1980.5.18 韓国での出来事を私は知らなかった。
映画『タクシー運転手 ~約束は海を越えて~』
映画に映し出される街並みは、どこか日本と似ていた。それもまた、この出来事をよりリアルに感じさせる。それほど昔の事でもない、つい40年ほど前のことだ。民主化を求める市民に対し 戒厳軍は武力を行使し、150人以上が命を落としたという。いや、その全貌は明らかになっておらず、おそらくそれ以上の犠牲者がいるのかもしれない。

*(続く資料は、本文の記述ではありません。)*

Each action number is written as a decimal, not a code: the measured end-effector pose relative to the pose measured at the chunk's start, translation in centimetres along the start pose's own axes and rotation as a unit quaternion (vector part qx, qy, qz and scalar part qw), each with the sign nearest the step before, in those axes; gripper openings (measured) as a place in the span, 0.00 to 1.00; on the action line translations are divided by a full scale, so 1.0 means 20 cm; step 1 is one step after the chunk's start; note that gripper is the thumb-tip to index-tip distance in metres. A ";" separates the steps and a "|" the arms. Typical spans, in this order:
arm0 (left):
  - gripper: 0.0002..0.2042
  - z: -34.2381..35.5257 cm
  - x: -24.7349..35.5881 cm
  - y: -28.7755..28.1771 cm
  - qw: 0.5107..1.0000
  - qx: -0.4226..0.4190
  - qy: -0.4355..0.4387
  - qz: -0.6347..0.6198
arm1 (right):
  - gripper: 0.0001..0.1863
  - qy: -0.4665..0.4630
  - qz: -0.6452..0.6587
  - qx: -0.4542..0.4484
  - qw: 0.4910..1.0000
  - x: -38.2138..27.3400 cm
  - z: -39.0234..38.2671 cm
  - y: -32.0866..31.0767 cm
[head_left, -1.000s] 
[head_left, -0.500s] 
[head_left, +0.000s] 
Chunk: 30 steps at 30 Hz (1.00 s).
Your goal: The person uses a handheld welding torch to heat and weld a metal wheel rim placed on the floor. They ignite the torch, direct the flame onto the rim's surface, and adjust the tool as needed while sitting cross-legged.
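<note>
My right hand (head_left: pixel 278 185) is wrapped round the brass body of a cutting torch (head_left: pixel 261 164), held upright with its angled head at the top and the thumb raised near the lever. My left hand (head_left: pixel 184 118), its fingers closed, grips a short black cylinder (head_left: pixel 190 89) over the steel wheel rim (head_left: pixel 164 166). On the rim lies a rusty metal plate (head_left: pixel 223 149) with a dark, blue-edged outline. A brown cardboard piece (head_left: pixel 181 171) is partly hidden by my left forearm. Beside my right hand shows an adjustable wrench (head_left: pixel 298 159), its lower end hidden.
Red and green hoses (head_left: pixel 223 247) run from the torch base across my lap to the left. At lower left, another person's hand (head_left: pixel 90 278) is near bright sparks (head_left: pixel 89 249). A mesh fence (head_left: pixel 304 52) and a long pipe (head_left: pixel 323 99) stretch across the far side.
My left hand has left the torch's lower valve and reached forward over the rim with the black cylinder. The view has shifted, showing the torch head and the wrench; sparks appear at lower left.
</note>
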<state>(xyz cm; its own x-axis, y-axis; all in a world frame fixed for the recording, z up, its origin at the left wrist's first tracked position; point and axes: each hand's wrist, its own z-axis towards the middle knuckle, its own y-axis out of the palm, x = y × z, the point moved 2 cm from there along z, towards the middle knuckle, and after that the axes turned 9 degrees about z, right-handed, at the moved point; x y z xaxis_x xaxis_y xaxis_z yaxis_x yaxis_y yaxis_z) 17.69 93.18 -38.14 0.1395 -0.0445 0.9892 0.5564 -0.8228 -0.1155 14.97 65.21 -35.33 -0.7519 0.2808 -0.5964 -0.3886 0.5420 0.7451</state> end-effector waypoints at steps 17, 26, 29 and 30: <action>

市民は国に守られているという前提は覆り、丸腰でもお構いなしに発砲される。発砲されることに理由や説明などもちろんなく、市民の権利など主張する間もなく、まさに無秩序に行われる。負傷者を救助しようとした一般市民へも銃口が向けられ、タクシー運転手が立ち上がった。この韓国、光州での出来事は、メディアでも情報操作され、光州へ入るには検問があり自由な行き来はできず、今、光州で何が起こっているのかなど、その他の地域の者が知るすべもない。むしろ、テレビから流れる虚偽の報道が事実として刷り込まれていき、その流される情報が真実となっていく。
無秩序
国は国民を守るもの。
警官は法の下にあり正義感をもって市民を守るもの。
テレビ報道は真実を伝えるもの。
誰にだって権利がありそれを侵害されてはならない。
我々には自由がある。
何も疑わず、これらは当然のこととして社会は成り立っていると思っていたが、
つい40年ほど前、隣国で起きた光州事件。
社会的秩序
社会総体において社会過程が一定の明確な調和的均衡を持っている状態のこと。(コトバンクより引用)
そんなことあるわけないと思いながらも
恐怖に襲われることがある。
例えば
店員と客の関係。互いに面識がなく相手が男性であれば、今ここで殴り掛かられても敵わない。相手の気分を害すると、殺されるかもしれない。車の購入をして印鑑迄押したのに、支払いがないと言われるかもしれない。女だからと、取り合ってもらえないかもしれない。
教師と生徒の関係。教師は教えることが当たり前だと思っていたが、急に授業を放り投げてしまうかもしれない。塾代を支払っているのに、ある日突然塾がなくなっているかもしれない。
警察官だと思って相談しても、個人情報を悪用されるかもしれない。助けてくれないかもしれない。相談したことさえ、もみ消されるかもしれない。
1人で外を歩いていると、暴徒に襲われて身ぐるみはがされるかもしれない。そして、皆見て見ぬふりで、誰一人味方はいないかもしれない。青信号で横断歩道を渡っていても車が突っ込んでくるかもしれない。
業者さんに仕事を依頼しても、約束の日に納品してもらえないかもしれない。電話を受けていないと言われるかもしれない。
そこには、何の保証もない。
警察はこういう役割、店員の役割はこう、赤信号は止まるものなどという前提で社会が成り立っているが、それはとても危うい関係性とも感じられる。目に見えない信用や信頼で成り立っており、それがいつ崩れるかも分からない。現に、光州ではそのようなことが起こった。
もちろん、光州事件でもタクシー運転手のように善意をもって行動できる者もいる。その善意を持った人々の力で、世間は光州の現実を知ることになった。
何かの災害や、暴動などが起こった際、社会秩序が崩れてしまう可能性は大きい。その時に、どう対処し、どう自分を保つことができるのか。コロナ禍で生活様式が変わる中、考えておきたい課題の一つとなった。
いや、少し考えすぎかもしれない・・・。